== WHAT TO WORK ON ==
Where a line of the records holds the string "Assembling", copy that line.

-- -- --

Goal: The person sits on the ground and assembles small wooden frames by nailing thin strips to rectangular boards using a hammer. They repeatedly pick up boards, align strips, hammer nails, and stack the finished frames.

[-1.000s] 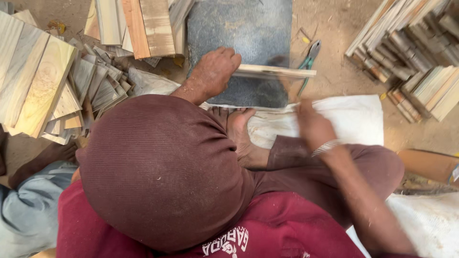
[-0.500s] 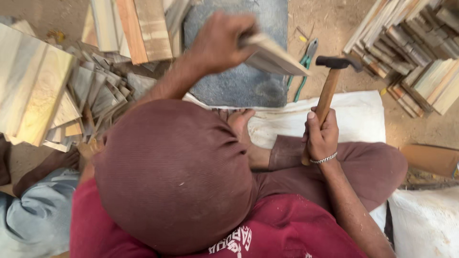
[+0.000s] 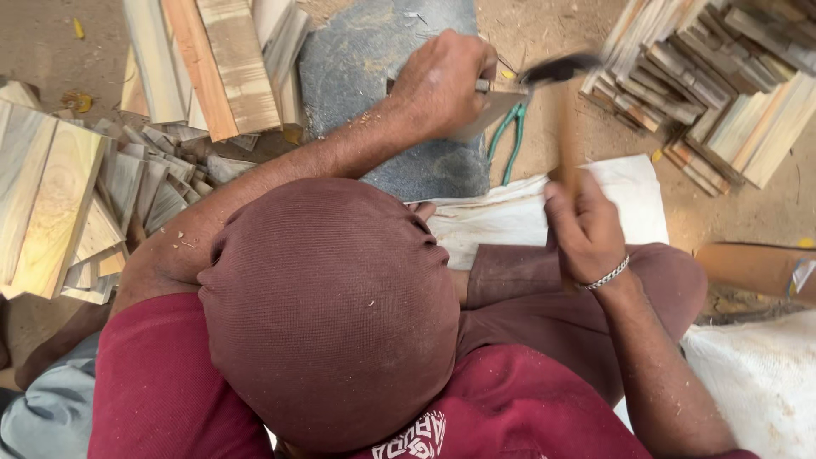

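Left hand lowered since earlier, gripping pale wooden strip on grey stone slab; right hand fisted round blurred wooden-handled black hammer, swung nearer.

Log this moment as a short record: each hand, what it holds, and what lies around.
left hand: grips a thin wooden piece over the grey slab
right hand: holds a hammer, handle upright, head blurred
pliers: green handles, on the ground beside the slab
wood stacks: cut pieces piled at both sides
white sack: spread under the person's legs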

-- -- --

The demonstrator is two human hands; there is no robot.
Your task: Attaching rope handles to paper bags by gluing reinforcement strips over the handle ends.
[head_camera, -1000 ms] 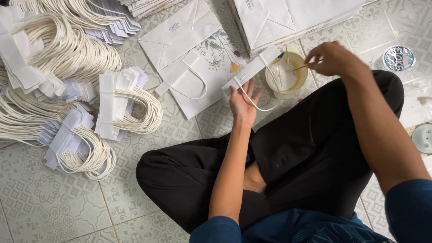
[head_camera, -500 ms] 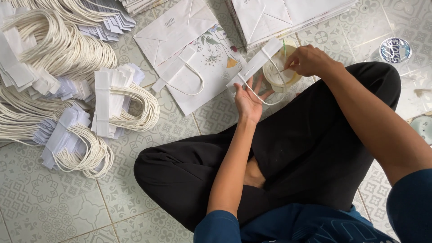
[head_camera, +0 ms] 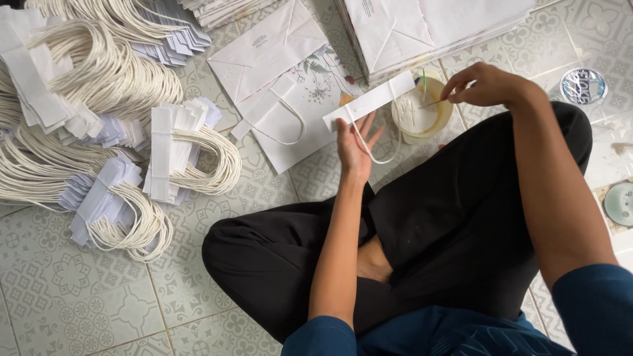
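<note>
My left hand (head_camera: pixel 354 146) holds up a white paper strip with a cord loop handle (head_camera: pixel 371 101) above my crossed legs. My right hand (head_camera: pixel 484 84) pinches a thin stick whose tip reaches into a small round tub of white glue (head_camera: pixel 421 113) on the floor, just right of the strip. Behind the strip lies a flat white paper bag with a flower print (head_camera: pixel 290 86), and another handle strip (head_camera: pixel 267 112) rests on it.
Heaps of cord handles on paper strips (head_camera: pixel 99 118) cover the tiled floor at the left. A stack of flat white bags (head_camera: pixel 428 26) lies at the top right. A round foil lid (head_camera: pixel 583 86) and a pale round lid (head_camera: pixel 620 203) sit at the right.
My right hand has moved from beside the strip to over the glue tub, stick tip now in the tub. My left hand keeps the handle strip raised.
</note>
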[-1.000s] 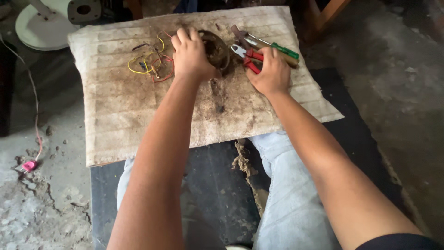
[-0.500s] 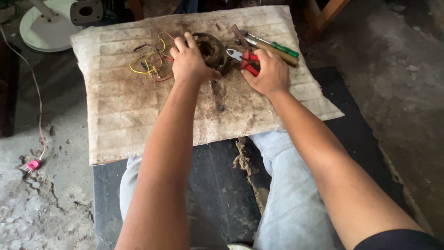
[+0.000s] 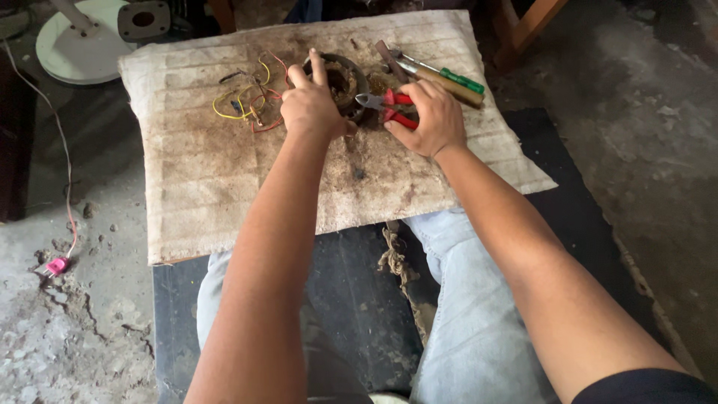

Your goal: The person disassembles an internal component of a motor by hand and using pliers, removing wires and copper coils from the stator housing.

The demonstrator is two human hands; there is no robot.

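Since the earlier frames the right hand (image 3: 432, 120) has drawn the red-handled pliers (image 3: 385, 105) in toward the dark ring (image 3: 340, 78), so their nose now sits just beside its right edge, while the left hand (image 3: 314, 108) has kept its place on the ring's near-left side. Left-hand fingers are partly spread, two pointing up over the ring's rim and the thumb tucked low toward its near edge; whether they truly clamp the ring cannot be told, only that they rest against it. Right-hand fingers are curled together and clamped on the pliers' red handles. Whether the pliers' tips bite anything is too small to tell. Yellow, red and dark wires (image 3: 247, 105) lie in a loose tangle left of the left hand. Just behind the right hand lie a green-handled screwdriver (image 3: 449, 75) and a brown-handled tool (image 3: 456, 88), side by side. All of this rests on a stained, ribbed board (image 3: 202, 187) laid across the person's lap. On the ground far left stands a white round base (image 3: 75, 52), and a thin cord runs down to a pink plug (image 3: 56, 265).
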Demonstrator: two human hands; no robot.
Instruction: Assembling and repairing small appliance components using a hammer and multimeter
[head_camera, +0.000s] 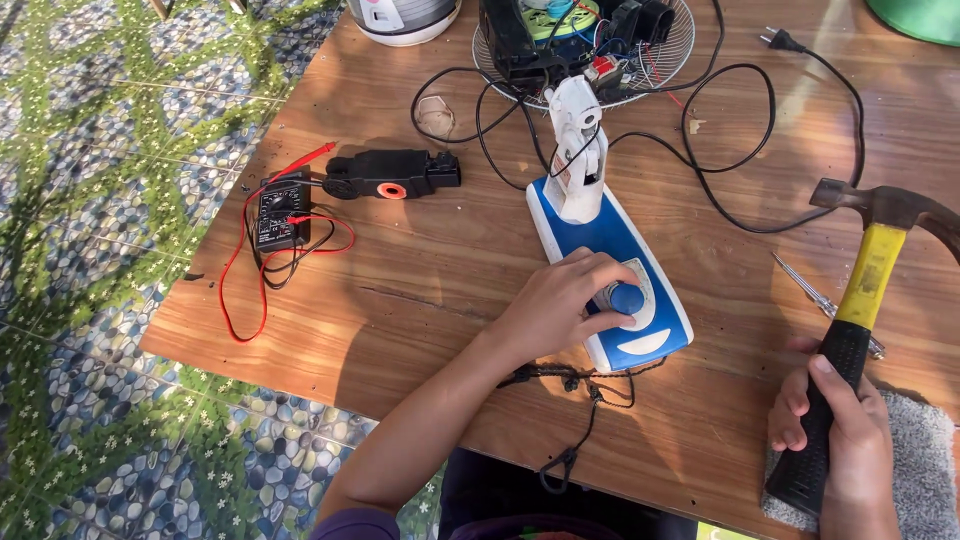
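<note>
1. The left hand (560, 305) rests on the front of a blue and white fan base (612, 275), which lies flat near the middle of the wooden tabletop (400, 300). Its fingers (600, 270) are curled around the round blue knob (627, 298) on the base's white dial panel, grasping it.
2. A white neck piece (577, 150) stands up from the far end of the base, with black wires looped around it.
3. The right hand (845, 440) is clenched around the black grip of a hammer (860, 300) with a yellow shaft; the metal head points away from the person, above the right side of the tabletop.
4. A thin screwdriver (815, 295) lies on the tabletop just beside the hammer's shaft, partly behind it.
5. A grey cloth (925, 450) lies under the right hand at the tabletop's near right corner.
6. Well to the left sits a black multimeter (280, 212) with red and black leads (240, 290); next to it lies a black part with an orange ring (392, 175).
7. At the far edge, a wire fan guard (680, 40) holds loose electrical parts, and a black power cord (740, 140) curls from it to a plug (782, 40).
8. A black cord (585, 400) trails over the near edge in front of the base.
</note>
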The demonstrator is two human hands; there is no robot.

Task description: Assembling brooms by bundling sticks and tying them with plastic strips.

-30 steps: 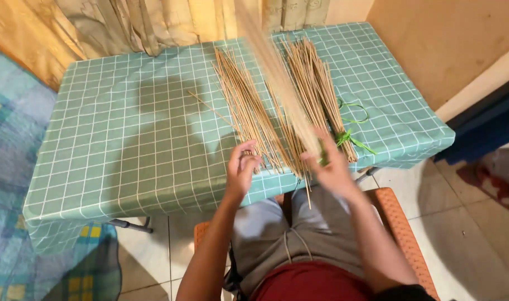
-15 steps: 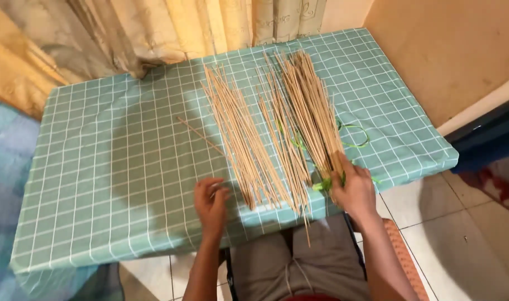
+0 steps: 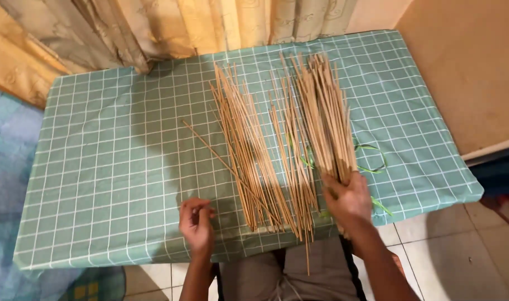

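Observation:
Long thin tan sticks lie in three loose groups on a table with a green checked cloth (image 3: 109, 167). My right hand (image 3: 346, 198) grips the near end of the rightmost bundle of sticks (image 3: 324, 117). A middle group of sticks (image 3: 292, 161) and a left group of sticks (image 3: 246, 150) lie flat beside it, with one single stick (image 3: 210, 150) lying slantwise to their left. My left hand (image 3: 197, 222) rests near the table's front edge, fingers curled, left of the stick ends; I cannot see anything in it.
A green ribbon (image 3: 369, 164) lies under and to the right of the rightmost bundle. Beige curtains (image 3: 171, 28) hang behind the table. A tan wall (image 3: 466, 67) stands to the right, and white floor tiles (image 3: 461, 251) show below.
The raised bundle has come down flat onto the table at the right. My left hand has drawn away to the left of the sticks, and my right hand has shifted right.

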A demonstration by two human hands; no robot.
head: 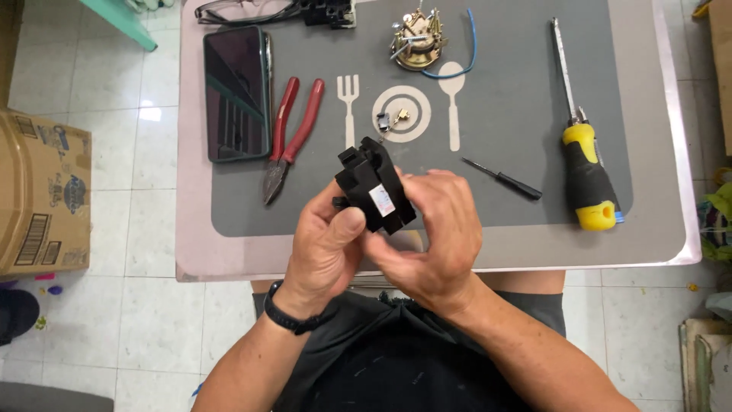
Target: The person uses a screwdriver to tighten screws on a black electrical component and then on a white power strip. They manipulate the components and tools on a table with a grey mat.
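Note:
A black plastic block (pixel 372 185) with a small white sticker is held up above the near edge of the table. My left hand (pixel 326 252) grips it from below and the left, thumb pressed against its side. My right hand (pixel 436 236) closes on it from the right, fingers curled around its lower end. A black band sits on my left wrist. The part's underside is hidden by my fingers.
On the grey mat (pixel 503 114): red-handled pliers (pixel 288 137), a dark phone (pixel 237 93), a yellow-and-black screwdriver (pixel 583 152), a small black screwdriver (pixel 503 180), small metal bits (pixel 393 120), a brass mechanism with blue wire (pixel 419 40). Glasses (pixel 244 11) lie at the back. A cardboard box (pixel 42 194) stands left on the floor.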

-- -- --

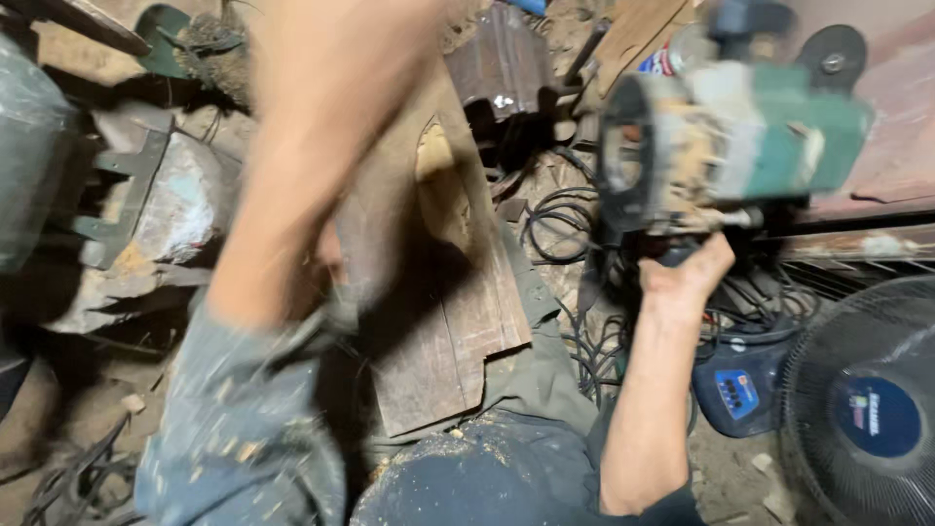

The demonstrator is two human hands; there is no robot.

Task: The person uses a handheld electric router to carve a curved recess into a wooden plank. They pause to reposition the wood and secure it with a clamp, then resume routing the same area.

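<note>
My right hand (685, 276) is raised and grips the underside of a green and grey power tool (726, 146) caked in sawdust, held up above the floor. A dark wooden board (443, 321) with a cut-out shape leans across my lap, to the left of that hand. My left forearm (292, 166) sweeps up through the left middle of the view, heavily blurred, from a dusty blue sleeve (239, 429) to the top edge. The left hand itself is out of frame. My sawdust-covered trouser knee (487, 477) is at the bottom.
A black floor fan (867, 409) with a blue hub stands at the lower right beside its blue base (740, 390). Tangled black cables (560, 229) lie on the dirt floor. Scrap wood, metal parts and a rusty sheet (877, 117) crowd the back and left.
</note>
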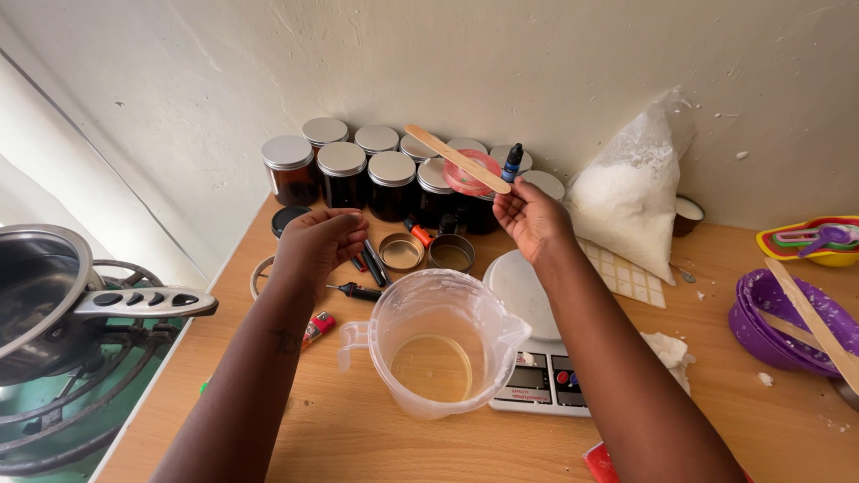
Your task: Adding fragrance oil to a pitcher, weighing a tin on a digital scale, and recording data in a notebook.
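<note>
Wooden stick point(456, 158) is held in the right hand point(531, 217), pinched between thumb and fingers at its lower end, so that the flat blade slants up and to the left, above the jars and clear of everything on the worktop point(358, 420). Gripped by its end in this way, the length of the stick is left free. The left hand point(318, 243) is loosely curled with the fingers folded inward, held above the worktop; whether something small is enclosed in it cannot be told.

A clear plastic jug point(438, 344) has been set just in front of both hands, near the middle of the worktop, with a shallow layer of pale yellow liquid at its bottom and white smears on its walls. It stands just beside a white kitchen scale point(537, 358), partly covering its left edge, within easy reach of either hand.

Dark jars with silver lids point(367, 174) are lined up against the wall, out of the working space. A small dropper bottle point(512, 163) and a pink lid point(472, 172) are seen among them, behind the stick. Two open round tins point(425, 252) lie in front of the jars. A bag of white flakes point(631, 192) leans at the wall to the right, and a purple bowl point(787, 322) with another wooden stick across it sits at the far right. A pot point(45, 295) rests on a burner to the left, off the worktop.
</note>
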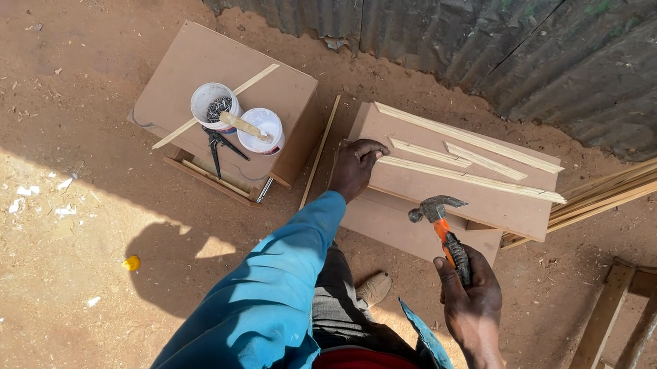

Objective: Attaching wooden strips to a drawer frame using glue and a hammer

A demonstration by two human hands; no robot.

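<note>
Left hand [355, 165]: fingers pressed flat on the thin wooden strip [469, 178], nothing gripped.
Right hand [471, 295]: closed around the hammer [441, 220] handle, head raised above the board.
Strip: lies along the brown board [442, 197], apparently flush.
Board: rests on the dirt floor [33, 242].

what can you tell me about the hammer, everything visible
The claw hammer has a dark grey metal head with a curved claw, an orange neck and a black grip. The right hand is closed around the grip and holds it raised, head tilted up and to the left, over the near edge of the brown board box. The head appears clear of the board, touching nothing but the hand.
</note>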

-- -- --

== TASK RESPONSE ==
Instruction: Assembling and repairing small appliance components using a hammer and multimeter
Task description: Assembling brooms by bundling sticks and tying them with plastic strips.

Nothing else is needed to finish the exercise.